In Brisbane, as at venues in England and New Zealand, the bowlers have been slow to work out what lengths to hit. It has been bothersome enough for Misbah to feel he is better-placed at mid-on or in the covers, away from the cordon, so that he can be in constant communication with his bowlers.
"We are hoping they can adapt," he said. "It's always difficult, which is what I said before the tour that it isn't only a challenge for the batsmen, it is for bowlers. Whoever comes here, especially Asian teams, the conditions are totally different and sometimes it can get very flat.
"You need to adjust to those conditions as bowlers, otherwise you're leaking too many runs, giving away too many boundaries. You need to be very precise in line and length because of the true bounce and pace [in these wickets]. Sometimes you can really get a lot of punishment here. And to get 20 wickets is always a challenge. I hope these guys are capable of that in any sort of condition."
The eagle-eyed Misbah-watcher among you will have noticed the use of the word 'hope' twice there. It may or may not have been deliberate but it is revealing of Misbah the bowling captain. As one allergic to leaking runs, the nature of Australian pitches, their batsmen and their boundary-hitting ways, as well as the inconsistencies of his own pace attack, will be a perennial frown on Misbah's brow.
Perhaps the composition changes.

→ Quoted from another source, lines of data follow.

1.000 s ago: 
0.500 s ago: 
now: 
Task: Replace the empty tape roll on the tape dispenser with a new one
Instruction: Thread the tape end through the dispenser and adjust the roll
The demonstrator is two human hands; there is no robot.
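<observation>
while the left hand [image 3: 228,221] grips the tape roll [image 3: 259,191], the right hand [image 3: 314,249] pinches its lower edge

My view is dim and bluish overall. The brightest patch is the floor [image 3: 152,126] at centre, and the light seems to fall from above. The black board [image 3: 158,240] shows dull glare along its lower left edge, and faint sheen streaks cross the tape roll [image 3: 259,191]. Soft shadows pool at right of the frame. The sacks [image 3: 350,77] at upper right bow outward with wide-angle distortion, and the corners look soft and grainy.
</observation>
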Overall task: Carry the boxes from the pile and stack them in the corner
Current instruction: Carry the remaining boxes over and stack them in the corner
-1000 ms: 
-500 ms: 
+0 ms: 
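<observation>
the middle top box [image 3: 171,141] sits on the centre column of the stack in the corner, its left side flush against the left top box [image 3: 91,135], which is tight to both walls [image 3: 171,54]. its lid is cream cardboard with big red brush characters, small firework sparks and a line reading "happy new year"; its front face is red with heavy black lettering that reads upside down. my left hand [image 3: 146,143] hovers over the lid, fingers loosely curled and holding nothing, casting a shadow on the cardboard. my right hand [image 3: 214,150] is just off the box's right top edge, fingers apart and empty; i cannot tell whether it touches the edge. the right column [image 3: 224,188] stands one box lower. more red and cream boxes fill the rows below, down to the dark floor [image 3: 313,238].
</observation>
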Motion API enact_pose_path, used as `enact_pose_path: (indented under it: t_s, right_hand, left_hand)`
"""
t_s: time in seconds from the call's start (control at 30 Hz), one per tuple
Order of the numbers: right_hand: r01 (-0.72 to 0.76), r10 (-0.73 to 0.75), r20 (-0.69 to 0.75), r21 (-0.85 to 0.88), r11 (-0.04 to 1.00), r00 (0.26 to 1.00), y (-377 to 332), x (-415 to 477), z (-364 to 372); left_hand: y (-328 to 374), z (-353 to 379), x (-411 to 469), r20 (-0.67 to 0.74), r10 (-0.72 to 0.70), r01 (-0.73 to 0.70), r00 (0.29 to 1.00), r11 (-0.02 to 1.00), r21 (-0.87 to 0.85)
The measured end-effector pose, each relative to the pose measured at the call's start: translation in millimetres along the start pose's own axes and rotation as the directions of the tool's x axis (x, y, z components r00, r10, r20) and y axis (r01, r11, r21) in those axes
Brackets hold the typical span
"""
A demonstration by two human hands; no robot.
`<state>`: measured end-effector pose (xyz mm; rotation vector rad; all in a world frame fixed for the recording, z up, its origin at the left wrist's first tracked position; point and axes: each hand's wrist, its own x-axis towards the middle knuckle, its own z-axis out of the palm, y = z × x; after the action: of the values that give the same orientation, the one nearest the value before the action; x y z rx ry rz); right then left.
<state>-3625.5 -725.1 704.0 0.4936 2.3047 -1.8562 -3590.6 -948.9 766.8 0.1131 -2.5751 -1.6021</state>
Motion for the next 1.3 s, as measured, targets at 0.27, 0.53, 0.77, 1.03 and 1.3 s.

Nobody has trained with greater gusto than Imran Khan this week, whose back-of-length ways - as well as the ability to reverse - could prove useful. Mickey Arthur has had plenty of interaction with him as well, though his publicly aired worries that Imran lacks the pace for Australian conditions could have something to do with that. Misbah does think he can do well here.
The other natural worry might be about Pakistan's confidence tipping over into overconfidence, a mood that has never reaped them much reward. But that is one thing about this side, and how much its key players take their cue from Misbah. There is little chance men such as Asad Shafiq or Azhar Ali will get carried away by Brisbane. It is not their DNA.
"No, I don't think there is a danger [of that]. You can see everybody is spending a lot of time in the nets, working on their basics and they don't want to leave anything behind. It is a good sign that we are confident. But at the same time we are determined and focused. Overall I am comfortable with the position we are at as individuals and as a team."
And if Misbah-ul-Haq is feeling comfortable, who are we to argue?